二冊目は『新哲学対話――ソクラテスならどう考える?』(オモシロ度:★★★★☆)です。著者の飯田隆は言語哲学者です。これまでに読んだ著作の『規則と意味のパラドックス(ちくま学芸文庫)』などは〔私には〕難しくてきちんと理解できているか自信がないのですが、この『新哲学対話』は非常に読みやすいです。というか、プラトンの対話篇の形式をかりて創作されたものなので、読みやすいのは当たり前ですが。しかし、読みやすいからといって内容が簡単なわけではないです。
まず冒頭の「アガトン」は、プラトンの『饗宴』で書かれたことを、想像として膨らませたものです。「いいワイン」とはどういうことかについての対話です。「いいワイン」とは個人の嗜好によって決められるのか(相対的)、それとも何か客観的な基準(金銭に還元できるものか)があるのかについて議論されます。
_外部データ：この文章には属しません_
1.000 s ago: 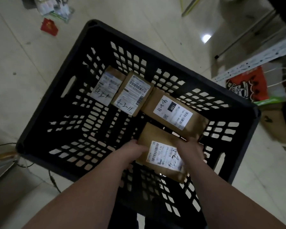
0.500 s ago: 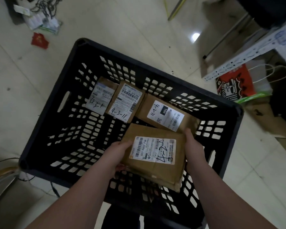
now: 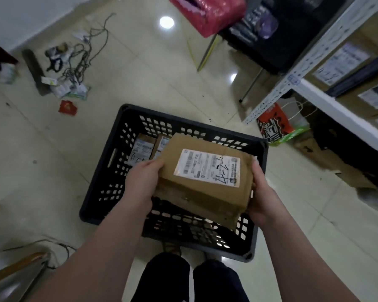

最終的に「いいワイン」とは、その味の良さについて詳しい人たちによって、ある程度の基準は見つけ出せるのではないかということへ落ち着きます。
さてここで脱線して、「いい本」というのは何だろうかと〔このブログの趣旨として〕考えてみると、まずは、「おもしろい(怖い)本」という価値判断から選ばれるかもしれませんし、「よく売れている本」といわれるかもしれません。とはいえ、その判断の中身も千差万別でしょう。結局は、「いい本」を知っている人は、経験が豊富(=読書量が豊富)で、どんな本が「いい本」であるかを〔多角的に〕ずっと考えてきている人であることに落ち着くのは否定しないところでしょう。その経験というのも歴史的に積み重ねたものだろうから、(比較的)古典が多く選ばれるのは当然でしょうし、よく「名作100品」などを斯界の権威(?)に選んでもらうと似たような選出になるのも当然ということになるのでしょうか。でもまあ、「いい本」が「おもしろい本」と被るところが多いことだけは〔経験からは〕言えそうです。
次の対話篇である「ケベス」は、ソクラテス、ケベス、シミアスの三人が20世紀の世界(アメリカのようです)にタイムスリップしたという形をとっていて、その設定だけでまずおもしろい。ソクラテスがシャツにパンツ姿で講演したりテレビ出演したりするんですが、できればそこでの詳しい話も書いてもらいたい(本題からはずれますが)。この対話篇の副題は「AIの臨界」で、初出の時期が1990年なので、今では古い部分はあります。計算機の計算と、人間が計算することが同じことを意味しているかどうかを話し合っていくという簡単な内容。個人的には、ソクラテスが現代の思想的潮流に目を配っていると思われるところがあっておもしろい。
その他の二篇は『テアイテトス』から題材をとってきたもの。この二つでは、意味の理解のことや、「知者のパラドックス」について語りあいます。